The road to the governor’s office used to run through the desk that sits right around the corner: The state treasurer’s office. Bill Owens was state treasurer before he was elected governor, as was Roy Romer. The trend was broken last year when former Treasurer Mike Coffman was pushed out of the race for governor by Bob Beauprez, but we may be seeing the old road to the top being rebuilt.

Democrat Cary Kennedy was elected State Treasurer in November in a close race over former state Sen. Mark Hillman in a race that was a minor upset (particularly since Hillman was the interim Treasurer for several months when Coffman was serving in Iraq). She’s a policy wonk in the best sense of the word (whatever the word ‘wonk’ means, anyway) and she’s largely responsible for some of the most significant economic decisions in Colorado in the last couple of years. Kennedy was the architect behind the education funding measure Amendment 23, and she was chief of staff to House Speaker Andrew Romanoff when Referenda C&D were crafted.

In her first couple of months on the job, Kennedy has already made a strong impression, as a recent Q&A in the Rocky Mountain News notes:

[Bill] Ritter appointed Kennedy as one of three co-chairs of his blue-ribbon commission on transportation. Ritter — and nearly everyone else at the Capitol — also hailed Kennedy after she came up with a solution to a nearly $20 million shortfall in health care funding…

…The running debate in this building is who’s smarter, you or Andrew Romanoff. Which is it?

Definitely Andrew. (Romanoff’s rebuttal: “Definitely Cary. I was just smart enough to hire her.”)

Kennedy is smart – she has an MPA from Columbia University and a law degree from the University of Denver – and has a quick wit in much the same manner as Romanoff.

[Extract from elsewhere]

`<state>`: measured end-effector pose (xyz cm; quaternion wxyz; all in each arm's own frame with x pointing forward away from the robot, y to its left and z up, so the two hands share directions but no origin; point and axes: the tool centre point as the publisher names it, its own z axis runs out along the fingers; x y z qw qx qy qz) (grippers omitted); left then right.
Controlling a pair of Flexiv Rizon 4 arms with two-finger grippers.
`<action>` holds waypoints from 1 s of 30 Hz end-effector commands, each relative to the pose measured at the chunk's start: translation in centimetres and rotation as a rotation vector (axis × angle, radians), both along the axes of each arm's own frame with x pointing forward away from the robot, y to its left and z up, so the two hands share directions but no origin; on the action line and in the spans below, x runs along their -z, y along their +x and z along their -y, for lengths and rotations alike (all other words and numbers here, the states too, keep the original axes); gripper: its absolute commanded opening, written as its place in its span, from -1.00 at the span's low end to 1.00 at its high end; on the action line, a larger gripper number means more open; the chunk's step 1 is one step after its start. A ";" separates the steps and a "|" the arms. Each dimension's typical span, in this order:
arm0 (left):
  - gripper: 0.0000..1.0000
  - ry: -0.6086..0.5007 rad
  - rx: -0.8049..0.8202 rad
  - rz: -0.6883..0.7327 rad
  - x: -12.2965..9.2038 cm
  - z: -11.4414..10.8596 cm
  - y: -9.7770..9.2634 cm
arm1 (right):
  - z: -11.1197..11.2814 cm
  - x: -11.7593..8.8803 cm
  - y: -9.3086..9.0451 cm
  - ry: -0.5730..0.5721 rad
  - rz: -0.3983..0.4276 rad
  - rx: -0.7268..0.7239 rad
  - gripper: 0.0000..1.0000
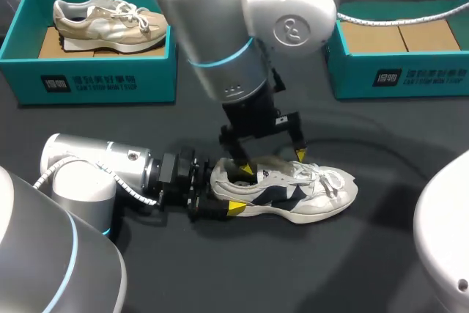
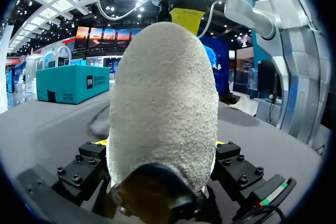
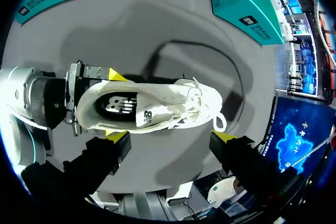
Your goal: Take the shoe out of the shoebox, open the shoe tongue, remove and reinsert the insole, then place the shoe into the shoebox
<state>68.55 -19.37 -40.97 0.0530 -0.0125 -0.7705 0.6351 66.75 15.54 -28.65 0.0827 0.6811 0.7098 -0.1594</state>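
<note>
Head view places the shoe (image 1: pixel 293 194) upright on its sole near the middle of the surface (image 1: pixel 293 269), heel toward 9 o'clock and toe toward 3 o'clock, outside both boxes. The left gripper (image 1: pixel 223 190) is clamped on the heel from two sides, as is confirmed in the right wrist view, where a yellow tip is seen on each flank of the heel. The right gripper (image 1: pixel 272 163) hangs just above the collar with its fingers spread apart and nothing held. The shoe is judged light, with a soft mesh-and-suede upper that would give under pressure and a firmer sole and heel counter; the heel is therefore thought the soundest place for a hold, while the tongue (image 3: pixel 157 118) and the insole (image 3: pixel 118 103) are thin and floppy and are best pinched by an edge through the opening. The laces (image 1: pixel 326 179) lie loose over the forefoot and could snag a finger. The surface is a dark, matte sheet on which some grip is expected. The left shoebox (image 1: pixel 95 78) at 11 o'clock holds a beige shoe (image 1: pixel 110 20); the right shoebox (image 1: pixel 396 75) at 1 o'clock shows its cardboard floor, and both stand well apart from the shoe.
</note>
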 end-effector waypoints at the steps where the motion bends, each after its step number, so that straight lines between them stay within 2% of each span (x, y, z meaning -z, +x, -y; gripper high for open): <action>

Her ascension to one of the top jobs in Colorado makes her a true rising star in Democratic circles, and she could be poised to run for governor in 2014. But to get there she’ll have to first overcome one of the problems that blocked Coffman’s rise to governor: An interesting public persona.

Coffman is a relatively dull personality, which makes it hard for him to win a big race where the media is playing close attention. I think Kennedy also comes off a little dull because of her policy wonkiness, but she’ll grow into her public persona. If she does, she’ll be a favorite to be the next Democratic candidate for governor.